William E. Davis, Jr.
Fig. 1. William Brewster in 1895 at one of his Concord River cabins. Courtesy of the Ernst Mayr Library, Museum of Comparative Zoology, Harvard University.
William Brewster lived most of his life in the greater Boston area and made that area his "patch." Although he became a nationally known and respected figure through his involvement with the Nuttall Ornithological Club, the American Ornithologists' Union (AOU), and his numerous publications, and while he did travel three times to Great Britain and once to the European continent, Brewster nevertheless remained at heart a local New England devotee. He was characterized by wealth and ill health, and these two factors played a significant role in the trajectory of his life. But the single most important factor in his life was his consuming love of nature that took on nearly spiritual dimensions.
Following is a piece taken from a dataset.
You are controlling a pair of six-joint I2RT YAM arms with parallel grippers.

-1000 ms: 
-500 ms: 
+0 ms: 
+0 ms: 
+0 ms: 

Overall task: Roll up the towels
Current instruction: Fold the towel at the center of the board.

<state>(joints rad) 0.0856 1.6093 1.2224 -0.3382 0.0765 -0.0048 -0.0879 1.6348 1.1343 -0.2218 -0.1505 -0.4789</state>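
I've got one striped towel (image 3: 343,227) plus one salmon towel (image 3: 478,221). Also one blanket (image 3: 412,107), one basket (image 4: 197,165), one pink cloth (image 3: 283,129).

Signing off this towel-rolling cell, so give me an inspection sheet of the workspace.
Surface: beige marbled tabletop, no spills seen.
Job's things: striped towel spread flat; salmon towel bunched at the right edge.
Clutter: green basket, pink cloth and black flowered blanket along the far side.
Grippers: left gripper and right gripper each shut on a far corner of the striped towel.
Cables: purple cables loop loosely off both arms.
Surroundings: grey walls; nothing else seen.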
Around 1890, he purchased a tract of land on the Concord River, in Concord, Massachusetts, later added the adjoining Ball's Hill, and still later added the Barrett farm and another property to bring together about 300 acres that constituted his "October Farm" (Henshaw 1920). He built several log cabins at the riverbank, and he invited his friends to camp with him and roam the fields and forests of his farm. His other patch was Lake Umbagog on the border between Maine and New Hampshire, to which he returned nearly every year for several decades. His wealth allowed him to do whatever he wanted to do, and that was to wander and camp in the woodlands of his patches. In the process he made contributions to the field of ornithology and became revered by those who knew him—an icon in the local ornithological community.